**Provided material**
=-=-=

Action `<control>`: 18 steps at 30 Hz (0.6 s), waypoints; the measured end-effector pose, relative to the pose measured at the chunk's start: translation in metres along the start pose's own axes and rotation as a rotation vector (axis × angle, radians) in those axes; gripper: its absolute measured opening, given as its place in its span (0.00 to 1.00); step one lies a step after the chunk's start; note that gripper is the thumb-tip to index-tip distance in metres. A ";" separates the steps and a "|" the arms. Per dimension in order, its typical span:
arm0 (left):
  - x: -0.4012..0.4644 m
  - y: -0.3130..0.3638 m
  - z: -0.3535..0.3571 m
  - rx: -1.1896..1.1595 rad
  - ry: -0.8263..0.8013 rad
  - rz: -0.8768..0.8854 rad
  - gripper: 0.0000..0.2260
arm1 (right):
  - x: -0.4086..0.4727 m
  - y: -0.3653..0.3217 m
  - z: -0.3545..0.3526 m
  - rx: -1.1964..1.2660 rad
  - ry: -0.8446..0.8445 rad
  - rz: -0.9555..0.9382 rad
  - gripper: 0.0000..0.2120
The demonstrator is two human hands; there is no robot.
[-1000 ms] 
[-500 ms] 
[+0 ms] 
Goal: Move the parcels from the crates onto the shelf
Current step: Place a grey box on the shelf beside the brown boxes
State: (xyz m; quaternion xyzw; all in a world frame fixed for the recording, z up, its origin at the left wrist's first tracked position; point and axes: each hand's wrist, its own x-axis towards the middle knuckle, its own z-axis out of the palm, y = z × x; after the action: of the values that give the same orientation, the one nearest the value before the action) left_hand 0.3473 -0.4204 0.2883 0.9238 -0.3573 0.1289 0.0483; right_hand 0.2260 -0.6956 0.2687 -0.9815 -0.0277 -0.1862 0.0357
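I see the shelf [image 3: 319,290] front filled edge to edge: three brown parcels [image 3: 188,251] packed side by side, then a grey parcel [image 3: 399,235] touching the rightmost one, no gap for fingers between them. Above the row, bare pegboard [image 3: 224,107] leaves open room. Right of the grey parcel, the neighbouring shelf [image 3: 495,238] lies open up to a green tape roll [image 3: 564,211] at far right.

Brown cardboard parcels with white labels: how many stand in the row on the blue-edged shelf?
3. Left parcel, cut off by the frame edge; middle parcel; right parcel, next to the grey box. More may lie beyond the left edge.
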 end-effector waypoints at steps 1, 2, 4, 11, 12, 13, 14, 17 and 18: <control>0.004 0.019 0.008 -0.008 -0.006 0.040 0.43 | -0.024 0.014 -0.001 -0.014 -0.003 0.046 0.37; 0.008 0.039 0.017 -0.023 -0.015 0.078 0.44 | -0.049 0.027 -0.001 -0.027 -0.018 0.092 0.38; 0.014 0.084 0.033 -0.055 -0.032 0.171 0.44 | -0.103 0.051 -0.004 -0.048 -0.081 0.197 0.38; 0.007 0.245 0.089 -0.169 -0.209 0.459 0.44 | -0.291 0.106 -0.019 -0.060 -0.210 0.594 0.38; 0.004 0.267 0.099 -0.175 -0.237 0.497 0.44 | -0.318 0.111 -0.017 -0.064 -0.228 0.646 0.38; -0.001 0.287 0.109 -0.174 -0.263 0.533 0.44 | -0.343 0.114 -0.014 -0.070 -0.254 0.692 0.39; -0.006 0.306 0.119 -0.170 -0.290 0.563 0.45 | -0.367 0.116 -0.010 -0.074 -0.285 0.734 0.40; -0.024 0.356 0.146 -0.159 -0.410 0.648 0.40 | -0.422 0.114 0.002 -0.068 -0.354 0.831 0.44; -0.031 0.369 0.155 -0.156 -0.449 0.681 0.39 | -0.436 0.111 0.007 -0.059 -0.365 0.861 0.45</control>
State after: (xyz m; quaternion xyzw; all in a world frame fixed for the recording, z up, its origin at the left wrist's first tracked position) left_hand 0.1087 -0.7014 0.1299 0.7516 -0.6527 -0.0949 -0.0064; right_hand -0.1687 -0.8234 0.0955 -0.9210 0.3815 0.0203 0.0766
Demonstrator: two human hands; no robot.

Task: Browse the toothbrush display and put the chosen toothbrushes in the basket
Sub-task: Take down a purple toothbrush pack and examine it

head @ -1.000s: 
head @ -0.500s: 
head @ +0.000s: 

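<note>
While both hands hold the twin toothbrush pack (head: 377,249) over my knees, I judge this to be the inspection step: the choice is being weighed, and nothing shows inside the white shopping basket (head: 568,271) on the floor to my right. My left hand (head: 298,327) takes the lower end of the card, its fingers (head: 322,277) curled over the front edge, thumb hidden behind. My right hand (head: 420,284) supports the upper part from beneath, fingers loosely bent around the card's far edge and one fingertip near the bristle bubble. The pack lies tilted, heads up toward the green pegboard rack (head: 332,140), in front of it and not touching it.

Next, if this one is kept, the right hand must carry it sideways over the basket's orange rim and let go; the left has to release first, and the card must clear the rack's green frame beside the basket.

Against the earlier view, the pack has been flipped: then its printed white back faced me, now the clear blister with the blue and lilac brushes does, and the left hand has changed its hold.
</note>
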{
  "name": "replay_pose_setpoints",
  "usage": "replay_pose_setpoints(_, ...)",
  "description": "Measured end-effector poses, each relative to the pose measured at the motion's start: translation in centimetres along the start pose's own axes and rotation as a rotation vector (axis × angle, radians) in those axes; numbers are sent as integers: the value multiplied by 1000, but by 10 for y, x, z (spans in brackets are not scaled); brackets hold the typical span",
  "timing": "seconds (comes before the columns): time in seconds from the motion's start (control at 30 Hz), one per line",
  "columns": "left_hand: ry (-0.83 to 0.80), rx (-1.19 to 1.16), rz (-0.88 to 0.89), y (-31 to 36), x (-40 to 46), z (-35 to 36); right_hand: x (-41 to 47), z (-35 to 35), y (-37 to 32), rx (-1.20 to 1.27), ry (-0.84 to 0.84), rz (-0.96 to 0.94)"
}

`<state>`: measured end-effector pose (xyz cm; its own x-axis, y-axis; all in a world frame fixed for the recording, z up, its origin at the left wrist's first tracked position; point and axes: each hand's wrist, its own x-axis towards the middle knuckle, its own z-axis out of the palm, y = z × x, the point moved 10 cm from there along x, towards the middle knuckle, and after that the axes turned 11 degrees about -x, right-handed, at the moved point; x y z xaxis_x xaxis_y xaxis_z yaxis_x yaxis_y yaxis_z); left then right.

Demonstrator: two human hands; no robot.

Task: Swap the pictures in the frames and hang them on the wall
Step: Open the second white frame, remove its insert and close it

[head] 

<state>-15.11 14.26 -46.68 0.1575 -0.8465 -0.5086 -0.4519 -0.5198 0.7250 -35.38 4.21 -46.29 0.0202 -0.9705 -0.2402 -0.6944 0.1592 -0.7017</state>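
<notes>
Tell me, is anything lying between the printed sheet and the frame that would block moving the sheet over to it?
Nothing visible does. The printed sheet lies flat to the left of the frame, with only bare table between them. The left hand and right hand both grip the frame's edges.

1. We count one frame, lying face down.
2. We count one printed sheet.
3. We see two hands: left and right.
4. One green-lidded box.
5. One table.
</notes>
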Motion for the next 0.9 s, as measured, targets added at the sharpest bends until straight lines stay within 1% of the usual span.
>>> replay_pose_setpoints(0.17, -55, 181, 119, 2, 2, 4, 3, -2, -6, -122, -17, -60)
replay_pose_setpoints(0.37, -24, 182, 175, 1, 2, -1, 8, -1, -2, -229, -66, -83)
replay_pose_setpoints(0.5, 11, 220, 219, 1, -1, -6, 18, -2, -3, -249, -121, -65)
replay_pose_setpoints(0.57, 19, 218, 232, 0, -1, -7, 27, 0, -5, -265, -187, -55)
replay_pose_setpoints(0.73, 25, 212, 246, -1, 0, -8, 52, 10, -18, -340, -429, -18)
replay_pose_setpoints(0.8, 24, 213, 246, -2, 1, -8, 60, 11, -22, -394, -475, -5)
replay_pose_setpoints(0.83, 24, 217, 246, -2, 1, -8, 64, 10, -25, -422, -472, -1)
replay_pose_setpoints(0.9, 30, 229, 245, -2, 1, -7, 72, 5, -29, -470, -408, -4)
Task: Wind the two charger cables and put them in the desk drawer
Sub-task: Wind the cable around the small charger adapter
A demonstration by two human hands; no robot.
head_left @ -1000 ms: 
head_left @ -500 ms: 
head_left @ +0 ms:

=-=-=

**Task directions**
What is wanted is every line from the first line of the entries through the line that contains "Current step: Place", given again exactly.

**Solution to the exercise**
Action `<control>`: 18 steps at 30 Hz (0.6 s), waypoints; the measured end-effector pose, relative to the pose measured at the chunk's start: translation in metres along the start pose's own axes and rotation as a rotation vector (axis × angle, radians) in those axes; gripper: its absolute measured opening, given as its place in its span (0.00 to 1.00); step one lies a step after the chunk's start; note that gripper is the thumb-tip to index-tip distance in metres. A ";" separates the steps and a "|" the arms. Per dimension in order, its typical span:
arm0 (left):
  - x: -0.4012..0.4644 m
  - y: -0.3130..0.3638 m
  - z: -0.3535..0.3571 m
  - rx: -1.1896..1.1595 rad
  - ry: -0.8263..0.8013 rad
  - rz: -0.8768..0.8854 rad
  - gripper: 0.0000..0.2260
arm1 (right):
  - x: -0.4086..0.4727 m
  - y: -0.3653..0.3217 m
  - z: -0.3545..0.3526 m
  - rx: -1.1964..1.2660 rad
  - ry: -0.8446..0.8445 rad
  - rz: -0.9555..0.9382 rad
  - gripper: 0.0000..0.2120
The demonstrator is two human hands; there is no robot.
[-1000 ms] 
[-500 ms] 
[+0 ms] 
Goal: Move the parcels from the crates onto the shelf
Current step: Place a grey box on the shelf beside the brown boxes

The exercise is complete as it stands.